FRAMINGHAM, Mass.–(BUSINESS WIRE)–#carbonreduction–Ameresco, Inc. (NYSE:AMRC), a leading cleantech integrator specializing in energy efficiency and renewable energy, today announced updates on recent communications with the battery supplier for Ameresco’s battery energy storage systems (BESS) projects with Southern California Edison Company (SCE). Due to the COVID-19 lockdowns in several regions around China, the supplier has indicated to Ameresco an adverse impact on the supplier’s ability to deliver batteries on the agreed upon timeline. In addition, newly implemented Chinese transportation safety policies may cause delays in the shipment of a portion of the batteries.

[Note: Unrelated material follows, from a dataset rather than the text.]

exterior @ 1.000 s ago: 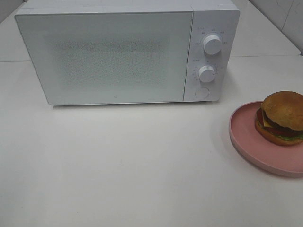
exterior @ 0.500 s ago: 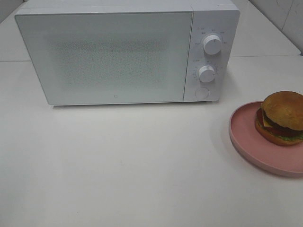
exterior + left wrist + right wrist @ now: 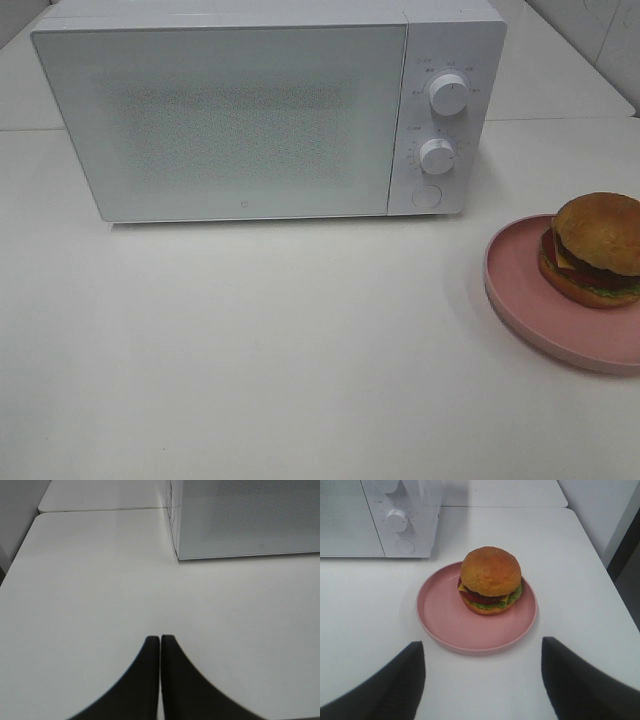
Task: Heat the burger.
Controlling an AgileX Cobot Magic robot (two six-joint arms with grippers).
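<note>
The burger (image 3: 596,249) (image 3: 490,580), with a golden bun, cheese, tomato and lettuce, sits on a round pink plate (image 3: 520,300) (image 3: 445,615) at the table's right edge. Neither gripper shows in the exterior high view. In the right wrist view my right gripper (image 3: 482,647) stands open, its dark fingers wide apart on the near side of the plate, touching nothing. My left gripper (image 3: 160,639) is shut with nothing in it, over bare table in front of the microwave's left corner (image 3: 177,555).
A white microwave (image 3: 240,120) with its door closed stands at the back of the white table; two knobs (image 3: 448,93) and a round button (image 3: 426,197) are on its right panel. The table's right edge runs close to the plate.
</note>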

Ameresco has been evaluating the circumstances described in the supplier’s communications as well as the impact they may have on the timeline for the BESS projects. Although these circumstances may prevent Ameresco from fully completing all three BESS projects by August 1, 2022, Ameresco believes that the events described in the communications constitute force majeure events under Ameresco’s Turnkey Engineering, Procurement, Construction and Maintenance Agreement dated October 20, 2021 with SCE (the “EPCM Agreement”). Ameresco has accordingly notified SCE and is in communications with SCE and the supplier about the circumstances. Under the EPCM Agreement, the guaranteed substantial completion date for the BESS projects can be extended without the imposition of liquidated damages in the event of a force majeure event.

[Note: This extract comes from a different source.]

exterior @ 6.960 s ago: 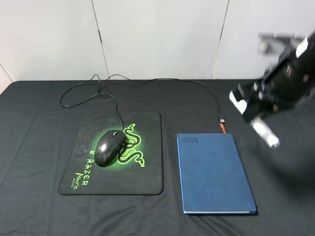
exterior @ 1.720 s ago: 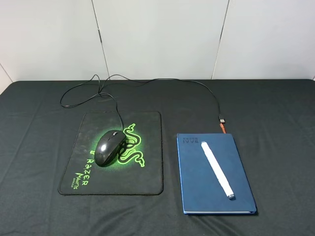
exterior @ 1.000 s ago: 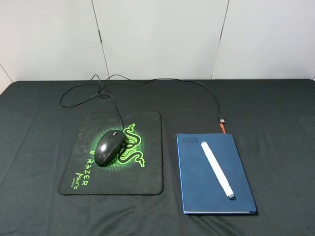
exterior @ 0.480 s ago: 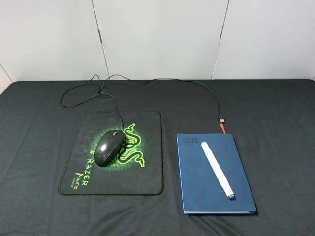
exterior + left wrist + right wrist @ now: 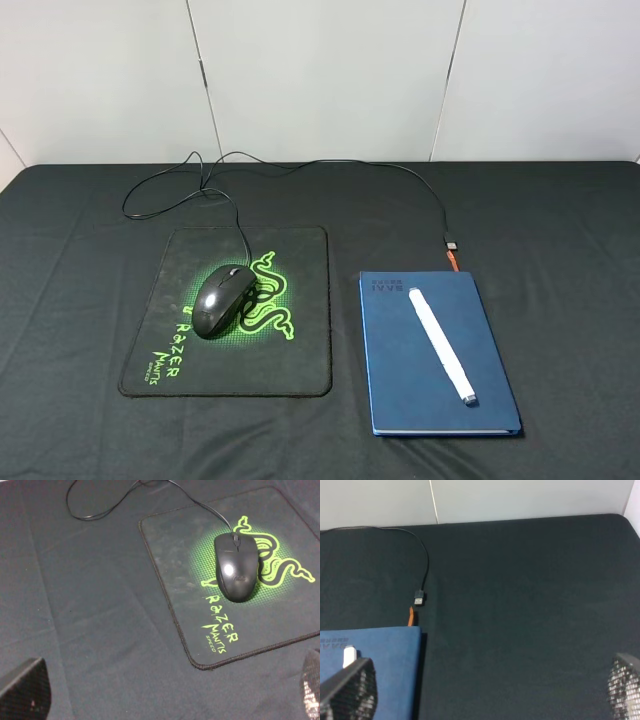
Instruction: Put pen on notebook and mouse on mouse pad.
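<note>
At the left of the overhead frame the mouse (image 5: 222,300) sits on the mouse pad (image 5: 300,360), over the green logo, its cable (image 5: 330,164) looping toward the upper left and then running right to a plug (image 5: 451,244) beside the notebook. That half looks done to me. My left gripper (image 5: 160,695) hangs above it, fingers wide apart, holding nothing. Right of centre the pen (image 5: 441,344) lies diagonally on the notebook (image 5: 400,380), fully within its cover, so I judge that done too. My right gripper (image 5: 485,690) is spread wide and empty. Everything rests on a black cloth table (image 5: 80,420); pale wall panels (image 5: 320,70) fill the top.
</note>
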`<state>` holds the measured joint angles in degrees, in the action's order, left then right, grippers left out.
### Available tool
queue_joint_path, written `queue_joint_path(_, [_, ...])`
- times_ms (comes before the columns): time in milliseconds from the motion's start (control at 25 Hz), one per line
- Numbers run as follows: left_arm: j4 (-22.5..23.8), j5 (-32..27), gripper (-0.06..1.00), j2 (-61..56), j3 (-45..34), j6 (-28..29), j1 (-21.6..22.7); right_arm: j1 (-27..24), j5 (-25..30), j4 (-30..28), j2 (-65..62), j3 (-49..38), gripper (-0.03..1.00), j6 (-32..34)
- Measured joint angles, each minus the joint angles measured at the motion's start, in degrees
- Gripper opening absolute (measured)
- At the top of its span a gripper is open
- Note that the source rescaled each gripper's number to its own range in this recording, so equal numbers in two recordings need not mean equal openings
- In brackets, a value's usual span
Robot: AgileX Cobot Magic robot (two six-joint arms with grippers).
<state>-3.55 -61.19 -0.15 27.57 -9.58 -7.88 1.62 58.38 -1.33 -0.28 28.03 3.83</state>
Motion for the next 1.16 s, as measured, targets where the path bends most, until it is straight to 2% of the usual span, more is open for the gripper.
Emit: queue_joint_path(1160, [0.1, -0.1, 1.0, 0.0, 0.0, 0.0, 0.0, 0.0, 0.0, 0.0, 0.0, 0.0, 1.0, -0.1])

Against market challenges, significant milestones have already been achieved in the BESS projects, including securing high and medium voltage transformers, auxiliary transformers, inverters, all switchgear and ancillary equipment. Construction related activities are proceeding at all project sites in preparation for battery delivery. Ameresco is also actively working with its suppliers and SCE to avoid or mitigate potential delays, including working with the Port of Long Beach on expedited ship and container handling.

Ameresco continues to monitor developments in China and their potential effects on the BESS projects. Based on its current visibility, Ameresco does not expect potential battery supply delays to materially impact 2022 results and reaffirms the annual earnings guidance announced on February 28, 2022.

Ameresco expects to provide further updates and outlook regarding the BESS projects, when it announces financial results for the quarter ended March 31, 2022 in early May.

About Ameresco, Inc.

Founded in 2000, Ameresco, Inc. (NYSE:AMRC) is a leading cleantech integrator and renewable energy asset developer, owner and operator. Our comprehensive portfolio includes energy efficiency, infrastructure upgrades, asset sustainability and renewable energy solutions delivered to clients throughout North America and Europe. Ameresco’s sustainability services in support of clients’ pursuit of Net-Zero include upgrades to a facility’s energy infrastructure and the development, construction, and operation of distributed energy resources. Ameresco has successfully completed energy saving, environmentally responsible projects with Federal, state and local governments, healthcare and educational institutions, housing authorities, and commercial and industrial customers. With its corporate headquarters in Framingham, MA, Ameresco has more than 1,200 employees providing local expertise in the United States, Canada, and Europe. For more information, visit www.ameresco.com.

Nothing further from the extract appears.